Trains on a platform at Tallin Station
Final destination of Mark Smith’s journey: TallinImage: Mark Smith

“People have been treated like cargo for too long,” says Pete Dyson, a behavioral scientist at the University of Bath in Britain. “The priority is just to get people from A to B, as if you are a package that has to be delivered.”

He says the fact that trains can and do stop suddenly midway can cause anxiety that distracts people. And although lines in parts of Europe have been deteriorating for some time, modernization is expensive.

In 2018, building high-speed railways in EU countries cost an average of 25 million euros ($29.22) per kilometer. The same stretch of highway costs at most half that. Electric wiring and signaling on train routes also makes maintenance of the railway network more expensive.

With air travel, physical infrastructure costs are limited to airports. Airlines also benefit from tax exemption on fuel and VAT in many countries.

In some cases, to Mark Smith’s dismay, passengers may have to pay tax on their train ticket, but not on their flight. He says, “It’s not that we need to make air travel less attractive.
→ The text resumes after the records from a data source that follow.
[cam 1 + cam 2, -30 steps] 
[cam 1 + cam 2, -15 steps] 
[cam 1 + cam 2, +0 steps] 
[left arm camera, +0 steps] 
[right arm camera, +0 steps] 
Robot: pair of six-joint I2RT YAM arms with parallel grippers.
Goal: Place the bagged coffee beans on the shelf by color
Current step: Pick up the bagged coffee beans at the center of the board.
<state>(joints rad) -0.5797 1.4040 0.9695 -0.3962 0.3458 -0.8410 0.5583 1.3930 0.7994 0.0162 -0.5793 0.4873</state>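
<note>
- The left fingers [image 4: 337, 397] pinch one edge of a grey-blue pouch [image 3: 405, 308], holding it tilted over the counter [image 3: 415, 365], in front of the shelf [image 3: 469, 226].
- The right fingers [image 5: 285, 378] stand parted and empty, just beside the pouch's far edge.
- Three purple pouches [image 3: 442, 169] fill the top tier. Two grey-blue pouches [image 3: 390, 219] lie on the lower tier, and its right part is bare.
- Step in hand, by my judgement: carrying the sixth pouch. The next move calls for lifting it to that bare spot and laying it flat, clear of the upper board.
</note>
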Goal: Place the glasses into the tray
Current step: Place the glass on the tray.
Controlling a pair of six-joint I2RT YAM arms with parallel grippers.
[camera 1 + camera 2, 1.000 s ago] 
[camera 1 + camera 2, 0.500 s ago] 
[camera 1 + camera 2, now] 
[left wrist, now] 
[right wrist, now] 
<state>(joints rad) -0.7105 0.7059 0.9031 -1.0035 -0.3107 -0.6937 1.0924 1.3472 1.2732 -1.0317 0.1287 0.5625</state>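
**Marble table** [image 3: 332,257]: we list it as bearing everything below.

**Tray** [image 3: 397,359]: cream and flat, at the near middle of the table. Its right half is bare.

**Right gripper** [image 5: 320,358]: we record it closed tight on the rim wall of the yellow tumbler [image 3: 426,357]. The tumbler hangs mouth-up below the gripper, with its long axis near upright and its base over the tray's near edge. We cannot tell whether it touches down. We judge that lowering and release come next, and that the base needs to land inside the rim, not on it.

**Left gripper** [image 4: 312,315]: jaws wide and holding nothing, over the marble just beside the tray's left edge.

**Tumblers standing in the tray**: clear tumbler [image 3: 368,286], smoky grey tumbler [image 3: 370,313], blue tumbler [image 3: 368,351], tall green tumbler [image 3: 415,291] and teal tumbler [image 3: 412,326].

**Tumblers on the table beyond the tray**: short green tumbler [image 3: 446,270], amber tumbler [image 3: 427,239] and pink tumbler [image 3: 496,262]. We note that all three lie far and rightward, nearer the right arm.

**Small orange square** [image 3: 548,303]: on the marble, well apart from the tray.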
It’s that we need to stop deliberately making it more attractive than it has to be.”

Despite falling costs, in Europe and globally, train travel is increasing both in terms of kilometers of track and number of passengers. 2024 marked the first time that more than a billion people traveled around the world by long-distance or cross-regional train.

Five hours later, Mark gets off the train in Warsaw and walks around the station taking photos for his website. “We shouldn’t be telling people they can’t fly and have to take the train,” he says.

“Sustainability isn’t a punishment. Train travel takes longer, but hey, it’s a better, more rewarding experience. You’re doing yourself a favor as well as the planet.”